Vous êtes en montage et avez deux flux d'images séparés devant vous — œil gauche, œil droit, tous deux en Full HD ou 4K. La question centrale se pose alors : comment combiner ces deux perspectives de manière à ce qu'elles se séparent à nouveau sur un écran 3D (projecteur de cinéma, TV, casque VR) et que chaque œil voie la bonne image ? C'est le stéréoplexing — l'imbrication numérique de deux images en un seul flux de données codé, qui sera décodé à la fin.
Fondamentalement, le procédé fonctionne selon quelques standards établis : le Side-by-Side (SBS) place l'image gauche à gauche et l'image droite à droite, côte à côte — efficace pour la bande passante, mais avec une résolution horizontale divisée par deux par œil. L'Over-Under (OU) empile verticalement, économise moins de résolution, mais nécessite plus de mémoire pour un même budget de débit binaire. L'Interlaced (balayage entrelacé) alterne entre les yeux au niveau des lignes de balayage — historiquement pertinent pour les téléviseurs 3D, aujourd'hui rare. Le Checkerboard distribue les pixels en damier — efficacité de stockage avec une légère perte de qualité. Sur le plateau ou en post-production, vous choisissez le format en fonction des exigences en aval : un master de cinéma DCI nécessite des spécifications différentes d'une version de streaming ou d'un Blu-ray 3D.
En pratique : vous exportez vos couches stéréo finales depuis le logiciel VFX ou le système de montage — idéalement découplées, sans compression entre les prises. Ensuite, le matériel passe par un encodeur stéréo ou un multiplexeur qui imbrique les deux flux selon le standard requis. Faites attention aux métadonnées : le master final a besoin d'informations précises sur la disparité, le point de convergence et quel œil se trouve de quel côté — sinon, le spectateur aura l'impression que ses yeux sortent de leurs orbites. Conseil pratique : archivez toujours des versions intermédiaires stéréo non compressées ou codées avec perte. Vous en aurez besoin plus tard lorsque les exigences de format changeront — et elles changent toujours.

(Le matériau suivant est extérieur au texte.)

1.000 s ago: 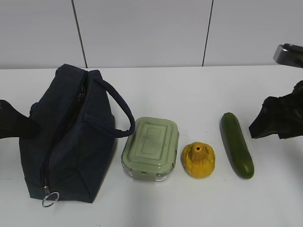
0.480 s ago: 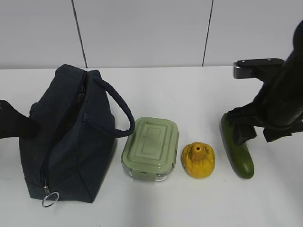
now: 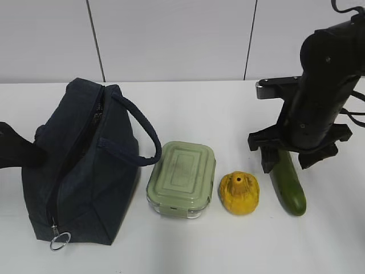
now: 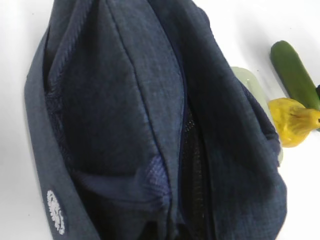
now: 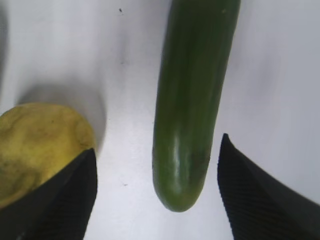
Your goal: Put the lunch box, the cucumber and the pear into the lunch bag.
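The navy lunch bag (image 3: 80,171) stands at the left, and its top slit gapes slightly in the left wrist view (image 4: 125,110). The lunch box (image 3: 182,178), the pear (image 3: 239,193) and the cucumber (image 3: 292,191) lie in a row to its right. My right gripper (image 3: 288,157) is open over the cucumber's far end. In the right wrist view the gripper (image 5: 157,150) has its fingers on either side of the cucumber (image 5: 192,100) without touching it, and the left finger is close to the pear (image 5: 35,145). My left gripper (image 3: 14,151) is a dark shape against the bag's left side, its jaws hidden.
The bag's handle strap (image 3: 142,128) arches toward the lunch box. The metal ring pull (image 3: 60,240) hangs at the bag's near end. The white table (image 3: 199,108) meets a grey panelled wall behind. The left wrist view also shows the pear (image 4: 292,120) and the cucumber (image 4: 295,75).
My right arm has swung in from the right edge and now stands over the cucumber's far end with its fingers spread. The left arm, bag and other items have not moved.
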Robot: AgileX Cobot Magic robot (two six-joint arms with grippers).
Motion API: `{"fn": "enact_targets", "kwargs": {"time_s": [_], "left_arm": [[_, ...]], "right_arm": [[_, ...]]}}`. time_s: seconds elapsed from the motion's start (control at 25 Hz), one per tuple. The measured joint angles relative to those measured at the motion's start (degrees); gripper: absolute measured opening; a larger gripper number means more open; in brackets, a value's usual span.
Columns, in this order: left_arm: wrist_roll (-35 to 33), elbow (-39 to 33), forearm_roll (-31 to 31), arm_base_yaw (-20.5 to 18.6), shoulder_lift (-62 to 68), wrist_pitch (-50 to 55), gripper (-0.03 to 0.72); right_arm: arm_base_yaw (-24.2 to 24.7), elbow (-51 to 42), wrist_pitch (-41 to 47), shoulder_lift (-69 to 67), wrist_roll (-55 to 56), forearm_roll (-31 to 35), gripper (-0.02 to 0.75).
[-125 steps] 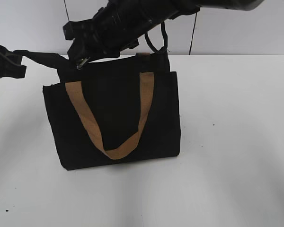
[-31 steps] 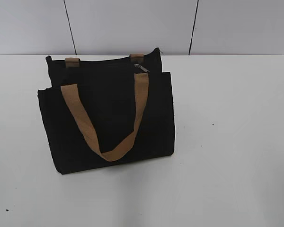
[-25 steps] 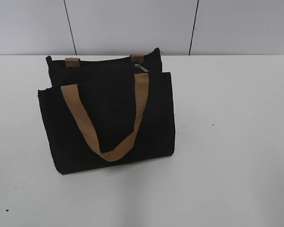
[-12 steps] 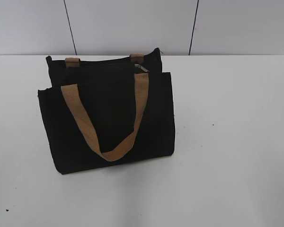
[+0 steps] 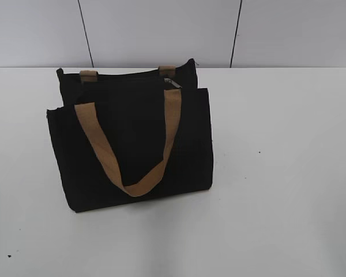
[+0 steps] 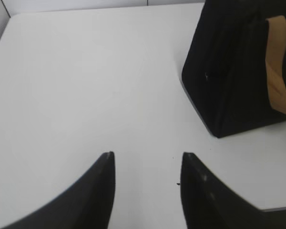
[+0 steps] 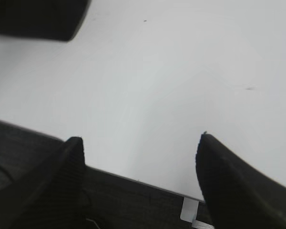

Un problème fréquent : un décalage temporel entre la gauche et la droite dû à un pipeline de rendu asynchrone ou à des tampons de codec. Le stéréoplexing doit fonctionner avec des enregistrements précis au niveau des images. C'est pourquoi le processus se déroule généralement comme une étape finale avant le rendu master — lorsque toute la correction colorimétrique, le sound design et les VFX sont déjà verrouillés. Certains studios de post-production effectuent le plexing uniquement lors de la création du DCP ou du transcodage pour le streaming, pas avant. Cela vous fait économiser de l'espace de stockage, mais coûte de la flexibilité plus tard si des corrections s'avèrent nécessaires.